17 février. — Voici la situation politique telle que la fait la question du Banquet (qui sera donné, à ce qu’il paraît, le 22)[1].

Il y a un lion, d’autres disent un tigre, dans une cage fermée avec deux clefs. Le gouvernement a une de ces deux clefs, l’opposition a l’autre. Gouvernement et opposition se disent réciproquement : — Si tu ouvres avec ta clef, j’ouvrirai avec la mienne.

Qui sera dévoré ?

Tous les deux.


18 février. — Le Banquet continue de préoccuper l’attention. Que se passera-t-il ?

En sortant de la Chambre des pairs, j’étais avec Villemain, M. d’Argout nous a abordés. Villemain a dit : Je voudrais que ce Banquet fût passé. — Oui, a répondu M. d’Argout, nous le voyons cuire, j’aimerais mieux le digérer.


19 février. — M. Thiers est fort contrarié d’être obligé de se mêler de ce Banquet, d’y aller peut-être. C’est l’opposition qui l’a poussé là. M. Duvergier de Hauranne a dit : — Tant pis ! nous l’avons jeté à l’eau. Il faut qu’il nage.
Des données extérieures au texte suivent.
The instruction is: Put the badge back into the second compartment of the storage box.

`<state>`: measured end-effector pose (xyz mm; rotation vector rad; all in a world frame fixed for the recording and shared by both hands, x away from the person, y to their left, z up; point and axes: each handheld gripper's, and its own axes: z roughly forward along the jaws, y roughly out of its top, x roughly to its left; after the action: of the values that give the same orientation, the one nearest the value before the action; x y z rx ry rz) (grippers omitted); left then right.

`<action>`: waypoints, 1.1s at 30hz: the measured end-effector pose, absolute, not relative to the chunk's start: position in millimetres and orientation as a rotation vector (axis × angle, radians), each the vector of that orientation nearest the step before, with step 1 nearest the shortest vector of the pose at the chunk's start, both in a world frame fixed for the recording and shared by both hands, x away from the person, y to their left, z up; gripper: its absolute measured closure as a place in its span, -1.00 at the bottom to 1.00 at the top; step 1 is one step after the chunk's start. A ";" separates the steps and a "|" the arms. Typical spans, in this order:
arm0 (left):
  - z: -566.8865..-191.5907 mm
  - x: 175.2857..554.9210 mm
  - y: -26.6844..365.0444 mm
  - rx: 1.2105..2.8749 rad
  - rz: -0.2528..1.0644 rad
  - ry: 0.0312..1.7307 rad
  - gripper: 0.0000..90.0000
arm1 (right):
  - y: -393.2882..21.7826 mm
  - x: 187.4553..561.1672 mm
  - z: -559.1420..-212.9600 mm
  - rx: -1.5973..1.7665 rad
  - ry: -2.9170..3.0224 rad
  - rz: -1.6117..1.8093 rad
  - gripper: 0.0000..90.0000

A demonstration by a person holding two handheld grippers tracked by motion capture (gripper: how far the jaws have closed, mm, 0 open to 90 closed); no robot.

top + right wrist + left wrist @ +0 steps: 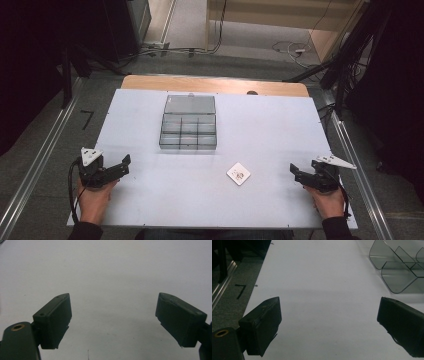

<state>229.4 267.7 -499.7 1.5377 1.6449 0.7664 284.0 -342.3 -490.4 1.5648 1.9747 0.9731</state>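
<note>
A clear plastic compartment box (189,129) with its lid folded back stands at the middle of the white table top (165,200). A small white square packet (238,173) lies flat in front of it, a little to the right. My left gripper (125,166) rests near the table's left front corner, open, with nothing between its jaws. In the left gripper view the gripper (329,315) points along the bare board, with the box (397,267) ahead at upper right. My right gripper (295,173) sits near the right front edge, open and empty, aimed leftward. The right gripper view has the gripper (113,315) over bare white surface.
The white board lies on a wooden table whose far edge (215,84) shows behind it. Metal rails (35,170) run along both sides on the grey floor. Cables (290,49) lie on the floor beyond the table. A black "7" mark (240,291) is on the floor left.
</note>
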 end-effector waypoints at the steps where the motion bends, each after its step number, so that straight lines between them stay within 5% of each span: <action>1: -499.5 229.3 267.6 1.538 0.766 1.645 -0.88 | -341.7 284.1 -490.0 1.567 1.975 0.970 -0.74; 33: -498.6 228.7 267.2 1.529 0.762 1.639 -0.88 | -310.3 288.7 -491.7 1.509 2.065 0.947 -0.83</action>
<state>228.7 267.2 -498.6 1.5295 1.6394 0.7625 288.7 -310.3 -491.7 1.5090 2.0648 0.9470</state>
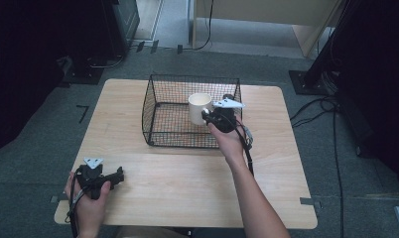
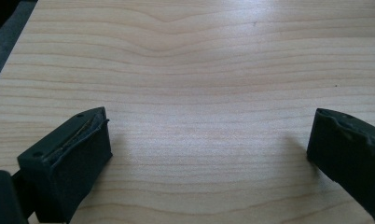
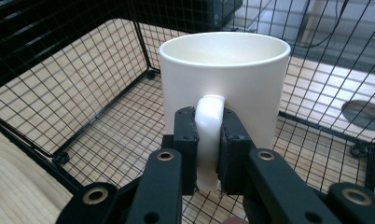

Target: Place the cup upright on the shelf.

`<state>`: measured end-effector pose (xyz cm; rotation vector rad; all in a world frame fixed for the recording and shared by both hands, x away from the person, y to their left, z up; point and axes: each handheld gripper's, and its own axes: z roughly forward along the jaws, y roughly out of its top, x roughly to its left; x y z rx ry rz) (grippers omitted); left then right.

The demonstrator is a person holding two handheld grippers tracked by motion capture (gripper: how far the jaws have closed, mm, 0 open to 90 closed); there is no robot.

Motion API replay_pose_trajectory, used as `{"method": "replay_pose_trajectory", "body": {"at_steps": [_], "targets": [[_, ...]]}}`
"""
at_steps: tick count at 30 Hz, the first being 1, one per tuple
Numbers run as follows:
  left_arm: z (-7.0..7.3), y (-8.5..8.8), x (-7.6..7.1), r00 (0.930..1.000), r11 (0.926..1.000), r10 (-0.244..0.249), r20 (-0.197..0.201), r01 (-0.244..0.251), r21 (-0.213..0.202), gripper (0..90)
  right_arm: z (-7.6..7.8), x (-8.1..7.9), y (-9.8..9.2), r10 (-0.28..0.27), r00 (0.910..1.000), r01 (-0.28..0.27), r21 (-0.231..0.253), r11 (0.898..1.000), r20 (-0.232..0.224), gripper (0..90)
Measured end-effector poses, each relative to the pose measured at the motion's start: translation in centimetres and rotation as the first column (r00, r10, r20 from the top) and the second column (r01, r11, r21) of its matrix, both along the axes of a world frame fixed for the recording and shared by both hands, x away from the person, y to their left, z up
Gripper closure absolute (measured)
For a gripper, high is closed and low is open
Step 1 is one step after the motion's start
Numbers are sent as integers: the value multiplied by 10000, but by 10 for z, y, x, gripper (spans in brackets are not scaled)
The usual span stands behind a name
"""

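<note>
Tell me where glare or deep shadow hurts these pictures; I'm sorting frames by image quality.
High view: the room's left and right sides sink into black, while the table is evenly lit. Left gripper view: a soft sheen washes out the wood grain mid-frame, and the open left claw casts faint shadows. Right gripper view: a bright hotspot burns the mug at its handle, held in the right claw.

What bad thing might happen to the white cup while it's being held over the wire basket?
The right gripper pinches the white ceramic mug by its thin handle alone, so the mug might swing or slip out and drop. It hangs inside the black wire basket, close to the mesh walls, so it might knock against them when moved. The left gripper rests open on the light wooden table, too far off to help catch it.
</note>
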<state>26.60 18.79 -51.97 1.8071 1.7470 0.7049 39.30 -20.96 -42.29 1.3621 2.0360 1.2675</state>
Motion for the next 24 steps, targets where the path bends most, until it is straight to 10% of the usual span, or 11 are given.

  1. En 1847 eut lieu ce qu’on a appelé la campagne des banquets ; les chefs de l’opposition dynastique : Thiers, Duvergier de Hauranne, Odilon Barrot, etc., s’étaient joints aux radicaux pour obtenir du Gouvernement la réforme électorale. L’entêtement du ministère Guizot donna une nouvelle impulsion à la campagne des banquets qui, commencée en juillet 1847 dans toute la France, se prolongea jusqu’en février 1848. Le banquet du xiie arrondissement, organisé par l’opposition dynastique et les radicaux, fut d’abord interdit par le Gouvernement, puis autorisé ; mais en présence des passions et de l’agitation que souleva l’annonce de cette manifestation qui devait être précédée d’un défilé de représentants à travers Paris, les organisateurs renoncèrent à leur projet. (Note de l’éditeur.)